The mission objectives involved evaluating the performance of the spacecraft over six orbits, as well as the effect of prolonged microgravity on the pilot. The specific spacecraft systems would also be evaluated and tested, and the worldwide tracking and communications network would be tested to see how well it would stand up in an extended mission. The flight control experiments included manually turning the spacecraft around, yaw and pitch manoeuvres to determine how easy it was to control the spacecraft attitude, realignment of the onboard gyroscopes in flight, and leaving the spacecraft to drift on-orbit.

Four non-engineering scientific experiments were planned, two requiring the active involvement of the astronaut and two completely passive. The first involved the astronaut watching for four high-powered flares while passing over Woomera, Australia, and for a xenon arc lamp while passing over Durban, South Africa. The second involved two sets of photographs to be taken using a 70mm Hasselblad camera as well as conventional color photographs of the Earth from orbit. Focusing on geological features and cloud patterns, photographs were to be taken through a set of colored filters provided by the U. S. Weather Bureau. The latter were intended to help calibrate the spectral reflectivity of clouds and surface features, which in turn would help improve the cameras on future weather satellites. The passive experimentation packages were two sets of radiation-sensitive photographic films, from the Goddard Space Flight Center and the U. S. Navy School of Aviation Medicine, and a set of eight different experimental ablative materials attached to the outside of the spacecraft to test their performance during re-entry.

===Naming===

For his spacecraft, Schirra originally favored the name Phoenix, while his wife championed Pioneer. He ultimately dubbed the vessel Sigma 7 because, as the mathematical symbol for the summation of elements, the name reflected that "the flight was the sum of the efforts and energies of a lot of people."

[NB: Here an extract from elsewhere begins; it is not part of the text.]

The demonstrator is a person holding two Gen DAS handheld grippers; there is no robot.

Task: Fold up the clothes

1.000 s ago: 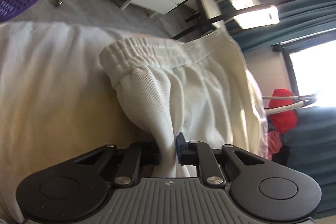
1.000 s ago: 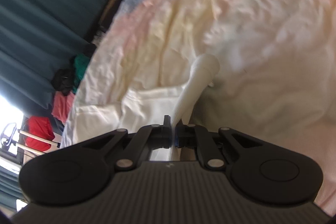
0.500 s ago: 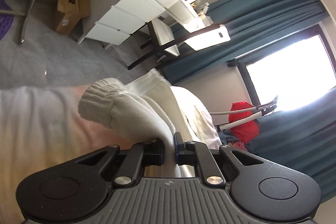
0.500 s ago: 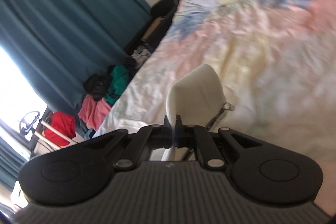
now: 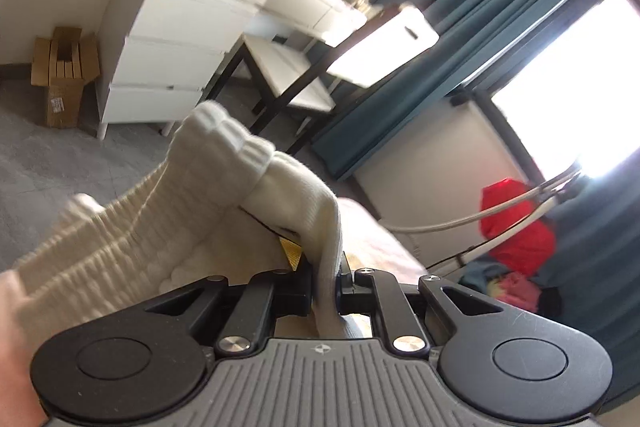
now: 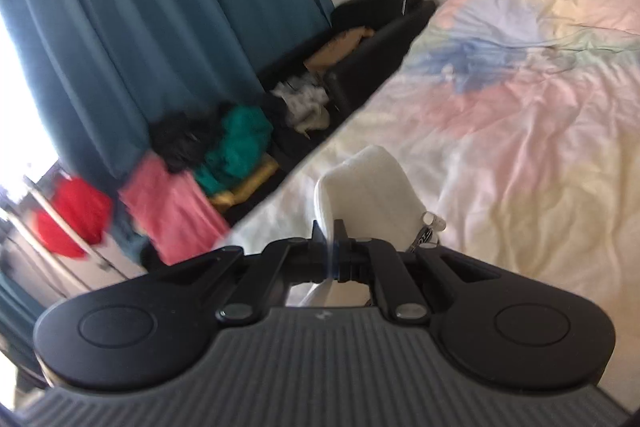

The seven appended to the end was in honor of the seven original astronauts selected for Mercury, a tradition inadvertently started by prior Mercury pilot, Alan Shepard, who incorporated the seven in "Freedom 7" as his spacecraft was factory model no. 7. The other astronauts liked the symbolism, and so each added 7 to their spacecraft names as well.. The nose art with the sigma logo was painted by Cece Bibby.

===Spacecraft modifications===

The spacecraft and booster were almost identical to those used on the two preceding Mercury orbital flights. The spacecraft had heating blankets removed from the retrorocket motors, to save weight, and a SOFAR bomb was added. This would be ejected at the time the main parachute was deployed, and would help recovery crews find the spacecraft after it landed. A number of modifications were made to the reaction control system, and the communications equipment was upgraded.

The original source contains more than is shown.